There was confusion after former president Jimmy Carter - whose nominally private visit to North Korea led to the breakthrough - said the US had stopped its effort at the United Nations to get support for sanctions. This was immediately denied in Washington, where officials say they need to know more about the regime's willingness to abandon its nuclear weapons programme.

In his final meeting with Mr Carter, President Kim Il Sung offered a further carrot to the US by agreeing to the establishment of a North Korean-US team to look for the bodies of Americans killed in the Korean War, fought between 1950 and 1953.

Although Mr Carter is in frequent contact with the White House, he appears to have been premature in his declaration to the North Koreans - aboard Mr Kim's yacht - that the US had abandoned 'sanctions activity' at the UN. Explaining the administration's position, Vice-President Al Gore said the US response depended on whether the North Koreans would 'stop reprocessing, stop refuelling, keep all those (UN) inspectors there and allow them to function'.

The next stage in defusing the crisis will be for a third round of US-North Korean talks to start while North Korea freezes its nuclear programme. A resolution of the crisis would probably involve the North Koreans receiving aid to buy a light-water reactor. This produces less weapons-grade plutonium than the 200MW reactor under construction at Yongbyon.

Robert Gallucci, the State Department official in charge of relations with North Korea, says that a third round of talks would cover all aspects of relations between the two countries. North Korea wants to normalise relations with the US and end its economic isolation as part of a deal which would include abandonment of its nuclear weapons programme.

The White House's main concession so far has been to put to one side its refusal to resume talks, after the North Koreans removed spent fuel rods from an 'experimental' reactor at Yongbyon - thus destroying evidence on whether or not they had diverted plutonium in 1989. US intelligence says they may have enough material to make one or more nuclear devices.

Mr Clinton wants to end the crisis, but does not want to invite Republican criticism that he is too quick to make concessions under pressure. He has to decide the size of reinforcements to be sent to South Korea to support the 37,000 US troops already there. Only a limited number of troops is being sent, but General Gary Luck, the US commander in South Korea, told Congress he would need 400,000 in the event of war.

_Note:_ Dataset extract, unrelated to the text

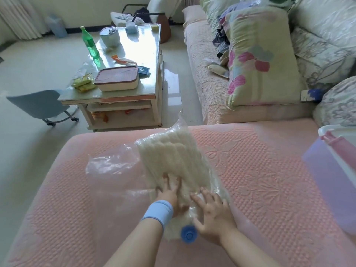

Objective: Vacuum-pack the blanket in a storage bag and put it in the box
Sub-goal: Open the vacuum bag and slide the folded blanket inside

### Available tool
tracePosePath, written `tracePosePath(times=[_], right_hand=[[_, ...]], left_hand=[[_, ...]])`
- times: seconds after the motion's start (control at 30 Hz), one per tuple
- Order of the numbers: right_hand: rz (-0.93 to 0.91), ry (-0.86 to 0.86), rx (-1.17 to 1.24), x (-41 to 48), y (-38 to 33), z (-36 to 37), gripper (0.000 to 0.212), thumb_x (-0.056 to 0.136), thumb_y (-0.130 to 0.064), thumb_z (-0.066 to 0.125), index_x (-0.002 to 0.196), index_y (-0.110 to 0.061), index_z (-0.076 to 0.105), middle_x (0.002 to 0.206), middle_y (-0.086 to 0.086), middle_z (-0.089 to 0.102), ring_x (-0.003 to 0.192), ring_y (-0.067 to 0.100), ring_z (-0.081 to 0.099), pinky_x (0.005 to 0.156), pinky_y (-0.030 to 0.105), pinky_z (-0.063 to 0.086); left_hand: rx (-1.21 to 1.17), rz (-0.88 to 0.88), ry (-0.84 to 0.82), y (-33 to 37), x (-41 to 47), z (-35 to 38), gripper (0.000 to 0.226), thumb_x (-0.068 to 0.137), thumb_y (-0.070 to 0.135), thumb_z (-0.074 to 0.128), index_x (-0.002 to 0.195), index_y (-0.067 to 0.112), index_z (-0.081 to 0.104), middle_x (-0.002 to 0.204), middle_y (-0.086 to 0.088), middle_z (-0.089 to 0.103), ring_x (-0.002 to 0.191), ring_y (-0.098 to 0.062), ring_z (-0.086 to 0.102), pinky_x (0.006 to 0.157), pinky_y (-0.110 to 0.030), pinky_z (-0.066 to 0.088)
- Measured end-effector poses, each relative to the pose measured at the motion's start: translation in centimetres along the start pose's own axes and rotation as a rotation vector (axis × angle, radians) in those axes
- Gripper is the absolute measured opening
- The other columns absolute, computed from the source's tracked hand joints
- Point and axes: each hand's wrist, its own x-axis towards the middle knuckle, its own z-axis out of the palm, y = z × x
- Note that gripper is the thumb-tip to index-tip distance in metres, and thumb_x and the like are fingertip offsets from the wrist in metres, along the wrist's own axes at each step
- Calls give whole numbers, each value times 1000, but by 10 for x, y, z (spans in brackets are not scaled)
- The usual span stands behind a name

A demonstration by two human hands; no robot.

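Note:
A cream fluffy blanket (171, 157) lies inside a clear plastic storage bag (109, 164) on the pink sofa seat (260, 170). The bag's blue round valve (188, 234) shows at its near end. My left hand (171, 193), with a light blue wristband, presses flat on the blanket through the plastic. To its right, my right hand (213, 214) lies with spread fingers on the bag's near end, just beside the valve. A translucent purple storage box (331, 180) with a white rim stands at the right edge of the seat.
A glass-topped coffee table (134, 54) stands ahead with a green bottle (89, 43), a lidded container (117, 79) and snack packets. A blue chair (40, 105) sits left of it. Pillows and a floral quilt (264, 54) fill the sofa's right side.

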Motion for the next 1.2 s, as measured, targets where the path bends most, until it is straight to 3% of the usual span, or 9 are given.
tracePosePath(times=[0.13, 0.23, 0.33, 0.53, 0.7, 0.77, 0.9, 1.0, 1.2], right_hand=[[-79, 131, -24, 15, 8, 9, 74, 72, -65, 56, 141, -39, 50, 141, 7, 50, 120, 31, 57, 96, 53, 35], [-24, 131, 38, 30, 13, 15, 83, 81, -68, 44, 153, -55, 4, 168, 2, -9, 154, 28, -4, 118, 61, 1], [36, -9, 48, 35, 18, 23, 82, 79, -73, 23, 140, -60, -30, 154, -10, -43, 146, 21, -34, 120, 60, -4], [104, -26, 157, -1, 27, 12, 89, 92, -62, 44, 153, -45, -20, 161, -2, -33, 150, 18, -24, 124, 50, 0], [407, -198, 339, -62, 47, 24, 90, 95, -43, 49, 157, -31, -15, 166, 6, -16, 154, 25, -5, 124, 47, 8], [509, -276, 395, -83, 59, 30, 95, 90, -39, 53, 158, -24, -11, 167, 9, -2, 153, 28, 9, 122, 47, 17], [765, -353, 567, -108, 86, 50, 108, 63, -46, 63, 156, -22, 12, 148, 12, 47, 133, 33, 48, 113, 45, 36], [801, -294, 666, -117, 97, 54, 70, 52, -41, 69, 118, -22, 58, 115, 3, 69, 106, 27, 63, 97, 40, 51], [823, -367, 1130, -118, 58, -19, 11, 84, -2, 74, 91, -5, 66, 84, 10, 68, 70, 22, 65, 64, 33, 51]], left_hand=[[-17, 125, 42, -19, 29, -7, 105, 78, 52, 72, 147, 55, -6, 154, 3, -37, 148, -41, 2, 119, -44, 21], [14, 104, 157, -13, 36, -7, 98, 82, 48, 67, 144, 59, -8, 152, 7, -40, 149, -36, -3, 118, -44, 23], [15, 79, 216, -1, 28, 4, 85, 92, 40, 56, 144, 58, -9, 155, 11, -34, 149, -32, -10, 117, -43, 26], [126, 26, 375, -1, -6, -1, 87, 87, 53, 60, 151, 45, 1, 160, 0, -21, 149, -30, -7, 117, -49, 13], [42, 369, 729, 20, -49, 32, 47, 64, 17, 77, 107, 27, 64, 119, -2, 55, 103, -28, 55, 78, -37, 48], [0, 533, 642, 32, -64, 58, 37, 61, 6, 73, 94, 21, 66, 96, -4, 57, 79, -28, 58, 62, -34, 50], [-29, 407, 62, 50, -86, 101, 33, 92, 16, 48, 123, 27, 51, 120, 3, 49, 109, -21, 53, 79, -33, 45], [3, 383, -73, 54, -103, 121, 38, 89, 41, 57, 125, 32, 47, 124, 8, 47, 114, -17, 52, 88, -37, 49], [-68, 388, -144, 64, -162, 123, 108, 53, 69, 77, 141, 37, 24, 134, 10, 28, 126, -14, 34, 98, -41, 47]])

In Washington there is a growing feeling that allowing the International Atomic Energy Agency to determine relations between the US and North Korea is a mistake. Donald Gregg, a Republican who was ambassador to South Korea under George Bush, says: 'The narrow emphasis, which translates into the IAEA making extraordinarily intrusive demands on the North Koreans, is hard for other states in the neighbourhood - China and Japan in particular - to understand or support.'

(Photograph omitted)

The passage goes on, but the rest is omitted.